▶ _Exercise instructions_: The answer must be an exact copy of every record.

Stored data entries
┄┄┄┄┄┄┄┄┄┄

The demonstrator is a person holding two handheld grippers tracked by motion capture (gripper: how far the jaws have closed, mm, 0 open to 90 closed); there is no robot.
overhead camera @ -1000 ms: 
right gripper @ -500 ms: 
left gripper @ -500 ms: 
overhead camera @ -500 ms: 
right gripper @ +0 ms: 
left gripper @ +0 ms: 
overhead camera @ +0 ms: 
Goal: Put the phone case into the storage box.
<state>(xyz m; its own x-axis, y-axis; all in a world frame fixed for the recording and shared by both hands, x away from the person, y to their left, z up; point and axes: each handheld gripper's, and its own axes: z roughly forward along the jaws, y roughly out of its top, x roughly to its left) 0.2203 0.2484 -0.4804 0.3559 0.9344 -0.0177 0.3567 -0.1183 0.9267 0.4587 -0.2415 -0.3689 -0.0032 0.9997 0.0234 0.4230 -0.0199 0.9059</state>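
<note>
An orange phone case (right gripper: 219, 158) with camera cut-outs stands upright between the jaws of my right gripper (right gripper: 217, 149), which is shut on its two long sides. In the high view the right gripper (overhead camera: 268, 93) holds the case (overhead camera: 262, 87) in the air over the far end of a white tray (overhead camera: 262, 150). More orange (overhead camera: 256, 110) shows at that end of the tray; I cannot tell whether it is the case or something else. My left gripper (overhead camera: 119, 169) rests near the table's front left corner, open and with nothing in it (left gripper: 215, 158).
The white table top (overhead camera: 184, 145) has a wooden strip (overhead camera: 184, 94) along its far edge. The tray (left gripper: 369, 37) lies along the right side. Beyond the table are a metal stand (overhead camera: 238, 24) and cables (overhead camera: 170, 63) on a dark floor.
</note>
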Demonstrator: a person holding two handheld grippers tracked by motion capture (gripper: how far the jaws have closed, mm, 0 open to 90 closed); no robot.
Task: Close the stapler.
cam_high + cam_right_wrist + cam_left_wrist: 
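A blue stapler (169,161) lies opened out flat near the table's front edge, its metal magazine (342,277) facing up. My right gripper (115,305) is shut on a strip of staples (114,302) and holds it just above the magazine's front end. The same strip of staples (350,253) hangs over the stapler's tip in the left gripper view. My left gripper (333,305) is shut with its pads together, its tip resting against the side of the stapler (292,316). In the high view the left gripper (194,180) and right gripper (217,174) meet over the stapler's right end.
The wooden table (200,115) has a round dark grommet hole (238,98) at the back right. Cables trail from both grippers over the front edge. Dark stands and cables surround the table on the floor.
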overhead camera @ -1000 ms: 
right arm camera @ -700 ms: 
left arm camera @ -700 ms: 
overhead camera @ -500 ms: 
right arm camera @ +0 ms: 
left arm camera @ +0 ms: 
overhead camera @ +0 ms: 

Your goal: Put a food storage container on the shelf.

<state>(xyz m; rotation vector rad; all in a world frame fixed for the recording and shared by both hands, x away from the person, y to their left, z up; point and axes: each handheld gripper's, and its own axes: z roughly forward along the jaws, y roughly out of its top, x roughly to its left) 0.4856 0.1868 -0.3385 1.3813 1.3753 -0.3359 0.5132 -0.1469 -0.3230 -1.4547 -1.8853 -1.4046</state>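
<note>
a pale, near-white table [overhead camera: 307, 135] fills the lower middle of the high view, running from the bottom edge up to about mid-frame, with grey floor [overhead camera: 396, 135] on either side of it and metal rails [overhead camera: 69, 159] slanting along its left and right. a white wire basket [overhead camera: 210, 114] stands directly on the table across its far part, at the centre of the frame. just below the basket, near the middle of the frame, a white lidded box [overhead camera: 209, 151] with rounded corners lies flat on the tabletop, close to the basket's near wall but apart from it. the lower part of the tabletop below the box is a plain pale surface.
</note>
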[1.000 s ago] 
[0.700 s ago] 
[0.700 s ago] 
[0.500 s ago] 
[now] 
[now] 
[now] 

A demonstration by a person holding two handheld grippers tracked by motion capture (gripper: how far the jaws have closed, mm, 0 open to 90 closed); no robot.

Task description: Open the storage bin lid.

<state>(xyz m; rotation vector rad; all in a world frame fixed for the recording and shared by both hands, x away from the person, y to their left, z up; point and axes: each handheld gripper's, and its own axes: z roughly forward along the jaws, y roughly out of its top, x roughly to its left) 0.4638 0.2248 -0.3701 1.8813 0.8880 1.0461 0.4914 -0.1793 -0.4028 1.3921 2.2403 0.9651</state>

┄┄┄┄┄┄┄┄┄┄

▶ _Output of the task_:
The demonstrator is a person holding two handheld grippers tracked by motion capture (gripper: how far the jaws have closed, mm, 0 open to 90 closed); there is no robot.
overhead camera @ -1000 ms: 
right gripper @ -500 ms: 
left gripper @ -500 ms: 
overhead camera @ -500 ms: 
right gripper @ +0 ms: 
left gripper @ +0 ms: 
overhead camera @ +0 ms: 
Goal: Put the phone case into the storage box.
<state>(xyz m; its own x-axis, y-axis; all in a world frame fixed for the recording and shared by both hands, x away from the person, y to their left, z up; point and axes: each handheld gripper's, and its own axes: z roughly forward along the jaws, y roughly out of its top, x roughly to its left) 0.2203 0.2484 -0.4804 0.3559 0.9344 -0.0177 0.3567 -0.1183 0.9267 0.4587 -0.2415 -0.3689 -0.0032 0.9997 0.0234 0.4230 -0.0199 0.9059</state>
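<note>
An orange phone case (right gripper: 219, 158) with camera cut-outs stands upright between the jaws of my right gripper (right gripper: 217, 149), which is shut on its two long sides. In the high view the right gripper (overhead camera: 268, 93) holds the case (overhead camera: 262, 87) in the air over the far end of a white tray (overhead camera: 262, 150). More orange (overhead camera: 256, 110) shows at that end of the tray; I cannot tell whether it is the case or something else. My left gripper (overhead camera: 119, 169) rests near the table's front left corner, open and with nothing in it (left gripper: 215, 158).
The white table top (overhead camera: 184, 145) has a wooden strip (overhead camera: 184, 94) along its far edge. The tray (left gripper: 369, 37) lies along the right side. Beyond the table are a metal stand (overhead camera: 238, 24) and cables (overhead camera: 170, 63) on a dark floor.
</note>
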Demonstrator: a person holding two handheld grippers tracked by motion capture (gripper: how far the jaws have closed, mm, 0 open to 90 closed); no robot.
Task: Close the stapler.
cam_high + cam_right_wrist + cam_left_wrist: 
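A blue stapler (169,161) lies opened out flat near the table's front edge, its metal magazine (342,277) facing up. My right gripper (115,305) is shut on a strip of staples (114,302) and holds it just above the magazine's front end. The same strip of staples (350,253) hangs over the stapler's tip in the left gripper view. My left gripper (333,305) is shut with its pads together, its tip resting against the side of the stapler (292,316). In the high view the left gripper (194,180) and right gripper (217,174) meet over the stapler's right end.
The wooden table (200,115) has a round dark grommet hole (238,98) at the back right. Cables trail from both grippers over the front edge. Dark stands and cables surround the table on the floor.
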overhead camera @ -1000 ms: 
right arm camera @ -700 ms: 
left arm camera @ -700 ms: 
overhead camera @ -500 ms: 
right arm camera @ +0 ms: 
left arm camera @ +0 ms: 
overhead camera @ +0 ms: 

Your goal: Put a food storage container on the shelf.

<state>(xyz m; rotation vector rad; all in a world frame fixed for the recording and shared by both hands, x away from the person, y to their left, z up; point and axes: each handheld gripper's, and its own axes: z roughly forward along the jaws, y roughly out of its top, x roughly to its left) 0.4856 0.1868 -0.3385 1.3813 1.3753 -0.3359 0.5132 -0.1469 -0.3230 -1.4547 -1.8853 -1.4046</state>
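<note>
a pale, near-white table [overhead camera: 307, 135] fills the lower middle of the high view, running from the bottom edge up to about mid-frame, with grey floor [overhead camera: 396, 135] on either side of it and metal rails [overhead camera: 69, 159] slanting along its left and right. a white wire basket [overhead camera: 210, 114] stands directly on the table across its far part, at the centre of the frame. just below the basket, near the middle of the frame, a white lidded box [overhead camera: 209, 151] with rounded corners lies flat on the tabletop, close to the basket's near wall but apart from it. the lower part of the tabletop below the box is a plain pale surface.
</note>
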[1.000 s ago] 
[0.700 s ago] 
[0.700 s ago] 
[0.500 s ago] 
[now] 
[now] 
[now] 

A demonstration by a person holding two handheld grippers tracked by motion capture (gripper: how far the jaws have closed, mm, 0 open to 90 closed); no robot.

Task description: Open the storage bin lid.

<state>(xyz m; rotation vector rad; all in a world frame fixed for the recording and shared by both hands, x away from the person, y to their left, z up; point and axes: each handheld gripper's, and its own axes: z roughly forward along the jaws, y roughly out of its top, x roughly to its left) 0.4638 0.2248 -0.3701 1.8813 0.8880 1.0461 0.4914 -0.1793 -0.4028 1.3921 2.2403 0.9651</state>

The work on this exercise is done.